Inflation is blowing in Germany, Spain. Started a year ago on Money Printing, NIRP, Supply Chain Chaos. War threw gasoline on a fire that was already raging

Double-digit inflation is already raging in several European countries.

By Wolf Richter for WOLF STREET.

Consumer price inflation in Germany started to climb in January 2021, more than a year before Russia’s invasion of Ukraine has already reached 6.0% in November 2021. And energy costs have also increased for a year.

And in March, consumer price inflation jumped 7.6% from March 2021, according to preliminary estimates from the German statistics agency.
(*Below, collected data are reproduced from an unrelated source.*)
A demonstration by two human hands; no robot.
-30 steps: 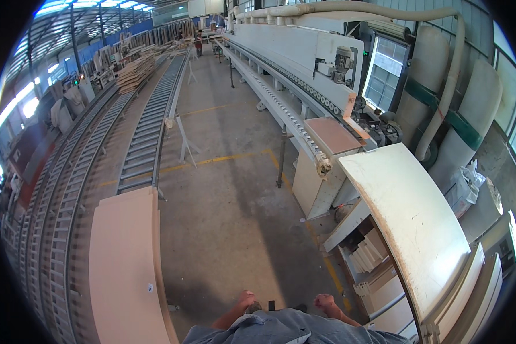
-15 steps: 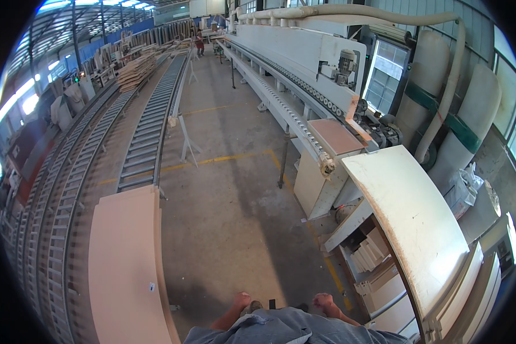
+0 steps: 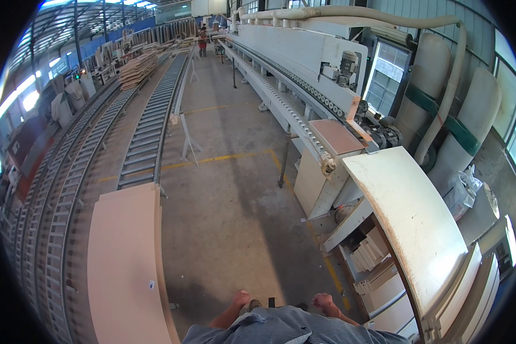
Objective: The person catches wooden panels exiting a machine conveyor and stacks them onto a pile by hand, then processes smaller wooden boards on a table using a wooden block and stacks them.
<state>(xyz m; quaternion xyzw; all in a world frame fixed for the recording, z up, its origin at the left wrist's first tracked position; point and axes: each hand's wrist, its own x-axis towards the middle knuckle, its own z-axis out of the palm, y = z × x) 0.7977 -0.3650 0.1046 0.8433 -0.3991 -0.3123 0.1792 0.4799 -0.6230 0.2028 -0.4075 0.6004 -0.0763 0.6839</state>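
Note:
At the lower edge, both hands hang apart in front of my grey-blue clothing. My left hand (image 3: pixel 241 298) is loosely closed, its fingers curled and partly hidden, with no object showing in it. My right hand (image 3: pixel 323 300) also has curled fingers and nothing visible in it. Neither touches a panel or machine. To the left of my left hand lies a stack of pale pinkish boards (image 3: pixel 126 258), the top one bearing a small label. On my right, a large cream panel (image 3: pixel 410 212) forms a worktop above shelves of board pieces (image 3: pixel 372 249).
Roller conveyors (image 3: pixel 149 135) run away on the left, one carrying stacked boards (image 3: pixel 136 71). A long white machine (image 3: pixel 292 49) with a roller chain track stands right of the concrete aisle (image 3: pixel 223 200). Dust-collector bags (image 3: pixel 467 114) stand farther right. Far off is another person (image 3: pixel 202 43).
The distant person has shifted slightly and now appears more upright. My view has tilted very slightly, while my hands keep nearly the same place and pose.

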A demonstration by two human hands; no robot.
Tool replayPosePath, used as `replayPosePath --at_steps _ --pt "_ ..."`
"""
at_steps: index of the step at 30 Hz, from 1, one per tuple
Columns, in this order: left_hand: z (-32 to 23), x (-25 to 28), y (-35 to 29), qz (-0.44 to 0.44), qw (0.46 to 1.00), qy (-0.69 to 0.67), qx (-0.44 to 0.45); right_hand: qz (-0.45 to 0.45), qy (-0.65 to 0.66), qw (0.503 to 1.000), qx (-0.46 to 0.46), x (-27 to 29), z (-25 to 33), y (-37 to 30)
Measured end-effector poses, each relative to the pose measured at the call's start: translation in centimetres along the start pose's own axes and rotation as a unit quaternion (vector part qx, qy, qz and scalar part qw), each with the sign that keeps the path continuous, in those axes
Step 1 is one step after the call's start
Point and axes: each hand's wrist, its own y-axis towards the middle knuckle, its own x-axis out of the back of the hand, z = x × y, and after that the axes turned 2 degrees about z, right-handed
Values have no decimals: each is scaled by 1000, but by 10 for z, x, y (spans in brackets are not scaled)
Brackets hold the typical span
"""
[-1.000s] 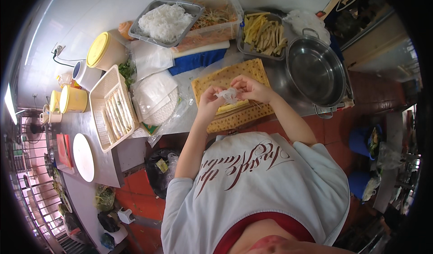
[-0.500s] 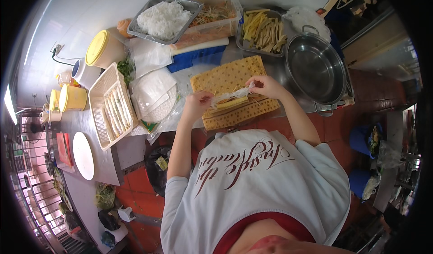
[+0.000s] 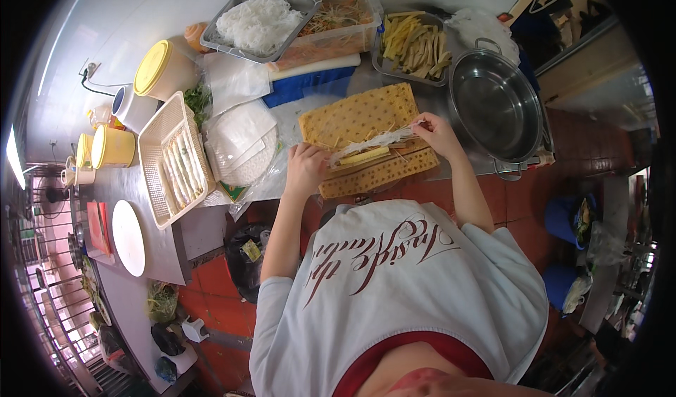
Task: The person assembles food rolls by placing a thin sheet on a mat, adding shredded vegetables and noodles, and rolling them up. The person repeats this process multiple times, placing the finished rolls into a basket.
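Observation:
In front of me lies a yellow patterned mat (image 3: 358, 111). Across its middle stretches a strand bundle of white rice noodles (image 3: 380, 139), with a yellow strip (image 3: 362, 159) and thin shreds lying along its near side. My left hand (image 3: 307, 164) has its fingers bent at the left end of the noodles. At the other end, my right hand (image 3: 436, 133) pinches the noodles between thumb and fingers. The noodles rest low over the mat; whether a wrapper lies underneath is hard to make out.
Left of the mat are a stack of rice paper (image 3: 243, 159) and a cream basket (image 3: 152, 159) with several white rolls. Behind stand a tray of noodles (image 3: 259, 28), a tub of shredded vegetables (image 3: 338, 25) and a tray of strips (image 3: 412, 47). A metal pot (image 3: 496, 104) stands right.
My right hand has moved right, and the noodle bundle is longer and lower, now laid along the yellow strip. My left hand has stayed near the left end, its fingers lower.

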Motion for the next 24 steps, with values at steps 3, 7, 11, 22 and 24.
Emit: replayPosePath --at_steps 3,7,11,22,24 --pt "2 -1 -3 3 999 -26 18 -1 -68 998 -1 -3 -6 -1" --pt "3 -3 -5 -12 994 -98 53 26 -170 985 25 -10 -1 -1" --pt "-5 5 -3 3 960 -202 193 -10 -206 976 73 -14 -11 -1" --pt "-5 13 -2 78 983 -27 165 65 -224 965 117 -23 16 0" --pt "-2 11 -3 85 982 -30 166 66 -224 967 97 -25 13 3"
Destatis, based on the harmonized method of Eurostat. Russia’s invasion of Ukraine has added fuel to the fire that began to rage a year ago.

The Eurozone is one of the places where a crazed central bank is inflicting negative policy interest rates, and therefore negative bond yields, and increasingly negative interest on bank deposits, the economy and households . The ECB left its negative interest rate (NIRP) policy unchanged at its last meeting, with its deposit interest rate still at -0.5%, and it continues to buy bonds.

The ECB’s policies are incomprehensibly reckless in light of inflation which began to explode in January 2021.

But rate hikes – far too timid, far too late – are now being seen later in 2022. And the ECB has already cut its bond-buying program significantly and will cut it further.

On a month-to-month basis consumer price inflation in Germany is up 2.5% (30% annualized!). The two figures for inflation, 7.6% year-on-year and 2.5% month-on-month, swept away the already exorbitant expectations that economists had dared to nurture.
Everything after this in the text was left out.